Juristes et Business : c’est l’heure des bonnes résolutions !

Au sein d’une entreprise, les cadres du département juridique et ceux de la branche « business » se côtoient quotidiennement. Se comprennent-ils pour autant ? Parlent-ils le même langage ? Partagent-ils au moins un vocabulaire commun ? Il semble que ce ne soit pas toujours le cas. D’où des tensions passagères entre "opérationnels" et juristes.

D’un côté, les premiers ont vocation à construire une relation avec les clients et à apporter du chiffre d’affaires, de l’autre, le juriste a pour mission d’accompagner l’opérationnel dans le développement de ses projets, jusqu’à leur aboutissement, dans le respect de la loi. Il lui incombe également d’alerter l’entreprise sur les risques juridiques potentiels.

Ces deux métiers sont donc aussi cruciaux que complémentaires pour l’entreprise. Juristes et acteurs du « business » sont amenés à travailler ensemble, souvent sur des sujets techniques, parfois complexes. Pourquoi ont-ils le sentiment d’appartenir à deux planètes différentes ? Pourquoi ne communiquent-ils pas plus efficacement ? Par manque de temps pour s’impliquer correctement ? Par paresse ? Facilité ? Parce que chacun maîtrise trop son sujet pour songer à expliquer ce qui n’a d’évident que pour lui ? Quoi qu’il en soit, chaque partie doit avoir la volonté d’éviter « le dialogue de sourds ». Chacun doit garder à l’esprit qu’il s’adresse à un non-initié. C’est dire qu’un effort pédagogique mutuel s’impose.

Au juriste, de s’abstenir du jargon juridique et d’asséner un cours de droit inaudible pour son interlocuteur. Ce dernier, en effet, aspire à obtenir des solutions, des résultats ; il attend pragmatisme et créativité juridique. Le juriste ne doit-il pas être un facilitateur et non un frein au développement des projets ?

Au business d’éviter le langage inutilement technique et de « vulgariser » son propos afin que le juriste comprenne bien tous les enjeux. Il lui faut impérativement détenir toutes les cartes en amont pour rédiger correctement un contrat et élaborer une stratégie juridique efficace.

Imaginez un jeune juriste d’entreprise qui prend son poste dans une société dont il ne connaît pas encore le détail des activités.
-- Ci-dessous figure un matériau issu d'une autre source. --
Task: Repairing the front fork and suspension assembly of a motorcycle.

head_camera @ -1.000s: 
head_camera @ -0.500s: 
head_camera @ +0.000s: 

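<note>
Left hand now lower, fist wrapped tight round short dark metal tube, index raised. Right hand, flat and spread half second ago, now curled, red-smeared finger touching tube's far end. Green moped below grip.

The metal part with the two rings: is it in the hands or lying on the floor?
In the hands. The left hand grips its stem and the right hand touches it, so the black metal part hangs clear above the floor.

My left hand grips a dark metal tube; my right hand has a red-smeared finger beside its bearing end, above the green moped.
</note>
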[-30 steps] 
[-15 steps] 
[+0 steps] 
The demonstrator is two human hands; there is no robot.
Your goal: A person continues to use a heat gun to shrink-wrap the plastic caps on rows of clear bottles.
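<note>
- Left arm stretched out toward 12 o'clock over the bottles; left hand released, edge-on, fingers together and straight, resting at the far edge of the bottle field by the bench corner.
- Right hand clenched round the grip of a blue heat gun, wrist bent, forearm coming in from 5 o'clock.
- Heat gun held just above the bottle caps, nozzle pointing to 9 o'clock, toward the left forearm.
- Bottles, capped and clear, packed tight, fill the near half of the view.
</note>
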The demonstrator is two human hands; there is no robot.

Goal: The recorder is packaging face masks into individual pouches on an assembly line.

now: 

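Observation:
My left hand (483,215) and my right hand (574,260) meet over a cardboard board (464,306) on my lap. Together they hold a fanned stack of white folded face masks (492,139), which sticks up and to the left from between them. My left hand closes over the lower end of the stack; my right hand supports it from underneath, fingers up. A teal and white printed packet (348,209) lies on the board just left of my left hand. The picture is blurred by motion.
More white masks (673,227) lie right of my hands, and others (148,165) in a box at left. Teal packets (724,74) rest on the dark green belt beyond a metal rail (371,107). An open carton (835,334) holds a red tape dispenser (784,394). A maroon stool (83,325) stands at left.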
Dès le 2ème jour, il rencontre les directeurs des différentes branches « business ». L’un d’entre eux lui explique : « Nous avons des problèmes avec notre blending plant au Moyen-Orient et il nous faut rapidement renégocier le tolling agreement ». Le 3ème jour, un autre requiert urgemment de « rédiger à nouveau le SCP (Safety and Coordination Plan) dans le contrat de cogénération » !
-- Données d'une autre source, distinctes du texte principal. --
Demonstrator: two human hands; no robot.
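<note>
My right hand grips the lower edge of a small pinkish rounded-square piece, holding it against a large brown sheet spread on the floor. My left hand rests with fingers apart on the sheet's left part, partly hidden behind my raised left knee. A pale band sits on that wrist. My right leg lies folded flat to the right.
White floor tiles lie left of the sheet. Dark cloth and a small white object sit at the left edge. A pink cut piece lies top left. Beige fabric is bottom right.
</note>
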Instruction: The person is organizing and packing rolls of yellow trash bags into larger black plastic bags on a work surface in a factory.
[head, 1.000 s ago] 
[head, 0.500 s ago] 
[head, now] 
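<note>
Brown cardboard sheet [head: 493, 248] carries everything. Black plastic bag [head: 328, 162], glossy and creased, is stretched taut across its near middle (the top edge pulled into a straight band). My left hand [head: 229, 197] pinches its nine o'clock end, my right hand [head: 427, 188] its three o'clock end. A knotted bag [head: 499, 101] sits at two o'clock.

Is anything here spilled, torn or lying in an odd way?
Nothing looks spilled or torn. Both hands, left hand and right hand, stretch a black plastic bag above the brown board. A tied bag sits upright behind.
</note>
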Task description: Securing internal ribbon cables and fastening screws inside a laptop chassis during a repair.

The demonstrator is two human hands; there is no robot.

Si les termes « contrat », « renégociation », « agreement » sont familiers au juriste, quid du « blending plant », « tolling » ou de la « cogénération » ? Il est urgent d’apprendre et de vite comprendre les activités diverses de l’entreprise, les enjeux et les contraintes.
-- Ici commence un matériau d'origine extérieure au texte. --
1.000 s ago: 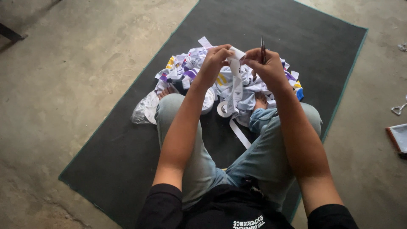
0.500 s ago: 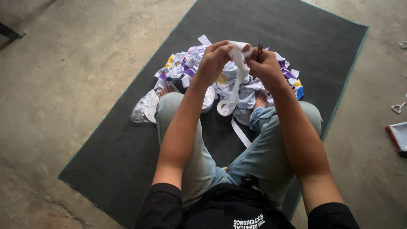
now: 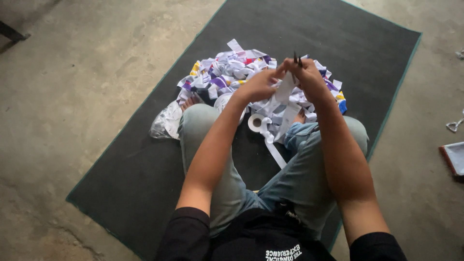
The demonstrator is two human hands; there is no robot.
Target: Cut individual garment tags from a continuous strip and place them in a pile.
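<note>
Left hand [image 3: 258, 86] pinches white paper strip [image 3: 285, 92]; right hand [image 3: 309, 77] grips dark scissors [image 3: 296, 59]. Colourful paper scrap pile [image 3: 227, 72] on dark mat [image 3: 338, 34], clear plastic bag [image 3: 164, 123] left.

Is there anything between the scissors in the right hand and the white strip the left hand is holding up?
Nothing visible. The left hand and right hand meet over the pile of paper scraps, and the white strip hangs between them, right beside the dark scissors. Whether the blades touch it is too small to tell.
</note>
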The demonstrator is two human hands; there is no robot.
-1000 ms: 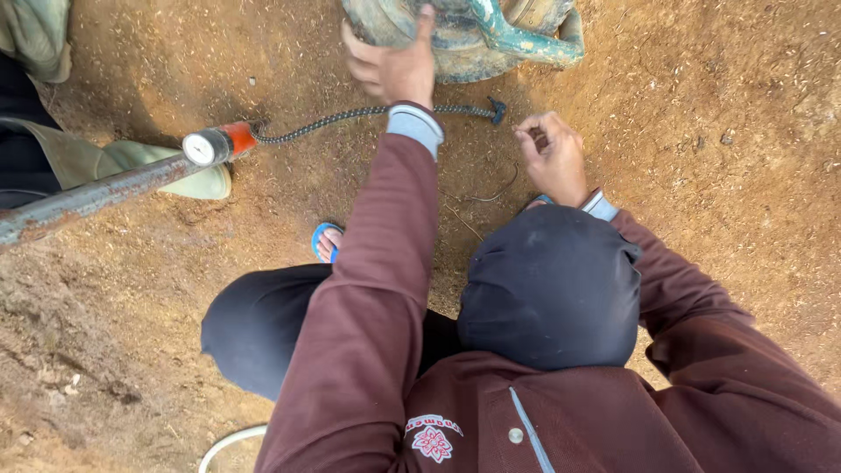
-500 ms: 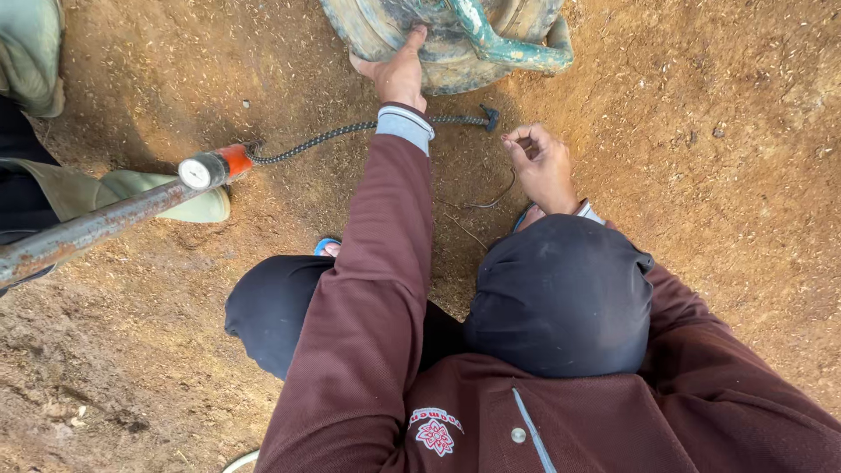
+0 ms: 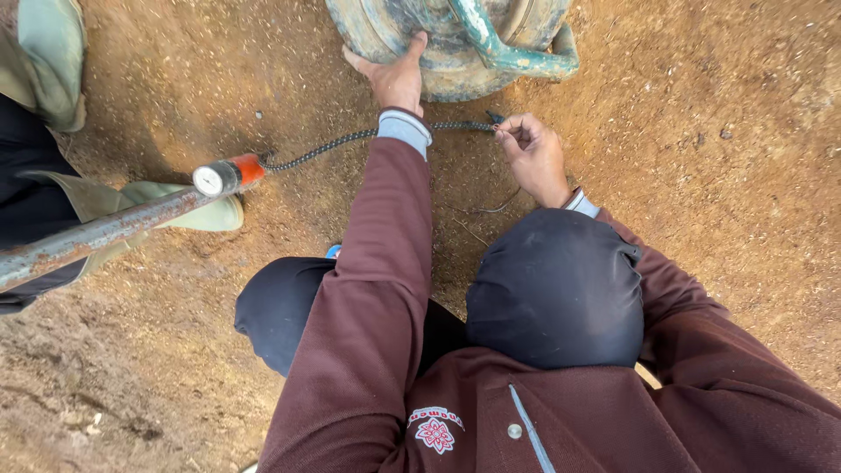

De la même manière, mettez-vous dans la peau d’un ingénieur qui travaille depuis plus de vingt ans dans son domaine technique ; imposez lui subitement l’aide d’un juriste qui lui explique que son projet n’est pas viable car il existe un risque d’« abus de position dominante » ou qu’il ne peut tout simplement pas résilier son contrat comme il le souhaite, même si le préavis mentionné est respecté. Si le juriste ne prend pas le temps, avant la discussion de fond, d’expliquer les termes, les risques avérés ou potentiels et donc les enjeux pour l’entreprise, nul doute que la réunion sera difficile voire houleuse.

Lors de mes sessions de formation en entreprise, je répète souvent aux opérationnels avec lesquels j’ai établi des relations de confiance : « Vous avez le juriste que vous méritez ». En effet, si vous demandez au juriste de valider vos contrats sans l’impliquer en amont, il deviendra un censeur sans aucune autre valeur ajoutée. Personne n’y trouvera son compte : l’un jugera son expertise mal reconnue ; l’autre s’estimera entravé dans son projet. Si, en revanche, vous associez le juriste, en amont, aux discussions internes, aux négociations, il devient un partenaire à part entière et se trouve à même de garantir l’accomplissement du projet. Il en devient véritablement co-producteur et le but commun sera atteint : faire du « business » dans le respect des lois.